Eating up the world's food web and the human trophic level

Type Article
Date 2013-12
Language English
Author(s) Bonhommeau SylvainORCID1, Dubroca Laurent2, Le Pape Olivier3, Barde Julien2, Kaplan David2, Chassot Emmanuel2, Nieblas Anne-Elise1
Affiliation(s) 1 : Inst Francais Rech Explorat MER, Unite Mixte Rech UMR Exploited Marine Ecosyst EME, F-34203 Sete, France.
2 : Inst Rech Dev, UMR EME 212, Ctr Rech Halieut Mediterraneenne & Trop, F-34203 Sete, France.
3 : INRA, UMR Agrocampus Ouest 985, Fisheries & Aquat Sci Ctr, F-35042 Rennes, France.
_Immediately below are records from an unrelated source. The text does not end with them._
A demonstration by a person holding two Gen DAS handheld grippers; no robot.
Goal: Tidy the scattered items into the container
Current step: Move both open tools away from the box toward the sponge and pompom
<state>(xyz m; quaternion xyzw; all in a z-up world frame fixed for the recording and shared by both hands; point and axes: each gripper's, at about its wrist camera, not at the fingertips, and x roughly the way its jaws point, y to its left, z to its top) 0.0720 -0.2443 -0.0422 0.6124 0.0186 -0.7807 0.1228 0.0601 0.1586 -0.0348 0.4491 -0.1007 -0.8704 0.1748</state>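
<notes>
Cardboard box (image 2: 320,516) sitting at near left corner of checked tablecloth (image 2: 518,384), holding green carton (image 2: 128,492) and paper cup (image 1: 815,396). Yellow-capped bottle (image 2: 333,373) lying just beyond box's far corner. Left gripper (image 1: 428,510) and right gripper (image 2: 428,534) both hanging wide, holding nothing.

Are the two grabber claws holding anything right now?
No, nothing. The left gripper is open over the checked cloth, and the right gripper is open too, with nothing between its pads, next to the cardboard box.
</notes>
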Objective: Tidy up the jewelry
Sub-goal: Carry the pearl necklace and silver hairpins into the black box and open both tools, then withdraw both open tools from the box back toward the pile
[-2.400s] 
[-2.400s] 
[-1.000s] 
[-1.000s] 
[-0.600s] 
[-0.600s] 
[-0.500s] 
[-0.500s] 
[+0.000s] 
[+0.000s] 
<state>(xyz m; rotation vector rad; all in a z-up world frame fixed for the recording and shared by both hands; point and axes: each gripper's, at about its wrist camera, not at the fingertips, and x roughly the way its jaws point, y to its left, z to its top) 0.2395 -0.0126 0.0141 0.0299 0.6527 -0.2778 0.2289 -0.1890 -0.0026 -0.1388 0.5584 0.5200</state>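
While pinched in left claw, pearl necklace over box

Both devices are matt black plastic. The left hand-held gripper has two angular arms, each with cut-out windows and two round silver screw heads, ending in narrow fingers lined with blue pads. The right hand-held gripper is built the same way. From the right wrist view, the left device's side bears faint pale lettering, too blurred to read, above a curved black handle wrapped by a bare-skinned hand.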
Source Proceedings Of The National Academy Of Sciences Of The United States Of America (0027-8424) (Natl Acad Sciences), 2013-12 , Vol. 110 , N. 51 , P. 20617-20620
DOI 10.1073/pnas.1305827110
WOS© Times Cited 58
Keyword(s) human ecology, nutrition transition, trophic ecology
Abstract Trophic levels are critical for synthesizing species' diets, depicting energy pathways, understanding food web dynamics and ecosystem functioning, and monitoring ecosystem health. Specifically, trophic levels describe the position of species in a food web, from primary producers to apex predators (range, 1-5). Small differences in trophic level can reflect large differences in diet. Although trophic levels are among the most basic information collected for animals in ecosystems, a human trophic level (HTL) has never been defined. Here, we find a global HTL of 2.21, i.e., the trophic level of anchoveta. This value has increased with time, consistent with the global trend toward diets higher in meat. National HTLs ranging between 2.04 and 2.57 reflect a broad diversity of diet, although cluster analysis of countries with similar dietary trends reveals only five major groups. We find significant links between socio-economic and environmental indicators and global dietary trends. We demonstrate that the HTL is a synthetic index to monitor human diets and provides a baseline to compare diets between countries.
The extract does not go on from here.